# Starting trouble witrh 1991 Nissan Maxima



## cuttlefish310 (Nov 21, 2008)

I have a 1991 Maxima TI, auto, air etc. It has a low 135,000 k's on it, inh immaculate condition, has been serviced as scheduled but has now developed a major starting problem. 50% of the time it will start prefectly, the reminder it will turn over and refuse to start.

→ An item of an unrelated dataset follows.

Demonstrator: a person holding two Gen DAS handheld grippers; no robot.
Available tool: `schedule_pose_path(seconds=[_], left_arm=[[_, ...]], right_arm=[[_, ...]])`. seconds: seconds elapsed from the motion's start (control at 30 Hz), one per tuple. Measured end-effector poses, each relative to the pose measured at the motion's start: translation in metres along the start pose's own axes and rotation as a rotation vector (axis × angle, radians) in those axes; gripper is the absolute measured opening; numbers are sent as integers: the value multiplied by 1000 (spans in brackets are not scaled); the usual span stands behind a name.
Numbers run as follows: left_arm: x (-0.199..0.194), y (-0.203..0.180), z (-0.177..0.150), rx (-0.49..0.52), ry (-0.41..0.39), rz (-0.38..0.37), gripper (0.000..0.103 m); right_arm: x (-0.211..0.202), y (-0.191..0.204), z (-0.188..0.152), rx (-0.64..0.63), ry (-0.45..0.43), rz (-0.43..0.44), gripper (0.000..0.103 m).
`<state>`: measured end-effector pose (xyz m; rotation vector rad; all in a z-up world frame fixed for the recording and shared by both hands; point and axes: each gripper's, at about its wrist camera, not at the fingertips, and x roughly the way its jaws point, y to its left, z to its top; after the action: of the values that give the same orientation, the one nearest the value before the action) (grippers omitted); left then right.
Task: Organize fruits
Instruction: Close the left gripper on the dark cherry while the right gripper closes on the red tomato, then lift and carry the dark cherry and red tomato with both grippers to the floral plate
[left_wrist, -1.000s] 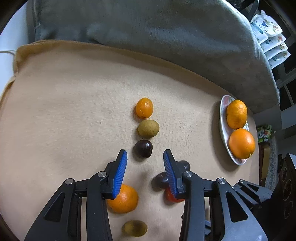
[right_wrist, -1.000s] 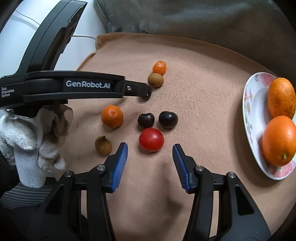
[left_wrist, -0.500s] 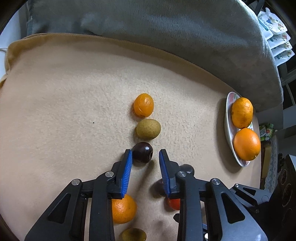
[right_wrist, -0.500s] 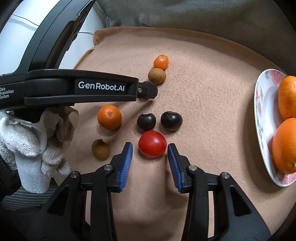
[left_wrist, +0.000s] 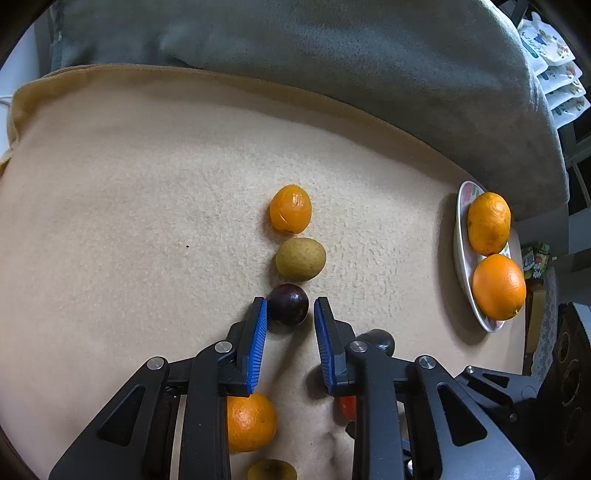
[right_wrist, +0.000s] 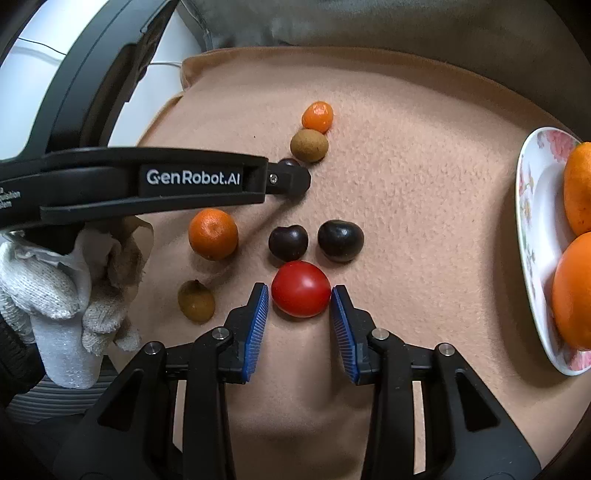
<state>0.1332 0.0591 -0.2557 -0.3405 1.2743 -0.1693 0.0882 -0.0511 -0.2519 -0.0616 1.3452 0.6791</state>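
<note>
Right gripper (right_wrist: 300, 295), jaws just closing, astride the red tomato (right_wrist: 301, 288) on the tan blanket (right_wrist: 406, 184); pads beside its flanks, not yet clearly pressing. Left gripper (left_wrist: 288, 308) clenched on the dark plum (left_wrist: 289, 301), straight ahead at its fingertips. Plate (right_wrist: 532, 236) well off to the right.

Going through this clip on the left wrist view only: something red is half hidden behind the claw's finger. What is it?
Observer: A red tomato. The right wrist view shows it whole, between the right claw's blue pads, whose jaws have just been closing.
Operator: Gripped yet?
Observer: Not clearly. One pad meets it; a sliver of blanket shows at the other.
Operator: Anything else hidden from me?
Observer: A heart-shaped dark fruit lies beside the rounder black fruit you glimpse.
</note>
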Motion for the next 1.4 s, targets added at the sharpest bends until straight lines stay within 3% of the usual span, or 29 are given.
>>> schedule_pose_path(seconds=[0.8,1.4], left_arm=[[-8,-9,-7,34,-37,8,20],[-34,-23,-10,86,-67,-4,20]], right_arm=[[-11,-1,-9,-16,-29,10,35],[-65,-20,-21,31,-121,-6,35]])
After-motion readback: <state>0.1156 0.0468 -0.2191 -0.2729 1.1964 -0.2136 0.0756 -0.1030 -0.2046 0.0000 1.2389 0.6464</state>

Some of the symptoms are as follows:

a) The problem occurs irrespective of a hot/cold motor and/or time between starts. Parts replaced are:

b) New battery
c) Replacement dizzy complete 
d) New Dizzy cap
e) New leads/spark plugs
f) New crank shaft optical sensor on bottom of Dizzy
g) New ignition module

Parts checked:

a) Battery output
b) Starter motor operation 
c) Computer ignition module under dashboard
d) All wiring/connections and componants from the battery to the starter switch

Some of the problem symptoms are:

1. During the "no start" situation, there is NO spark coming out of the coil wire to the dizzy cap! This just has to mean something!!

2. If a plug lead is disconnected, the motor will (usually) fire up instantly. Any plug lead will do this, unfortunately it doesn't always work! I have pulled two plug leads when one doesn't work, and away it goes quite happily. But..... not always assured.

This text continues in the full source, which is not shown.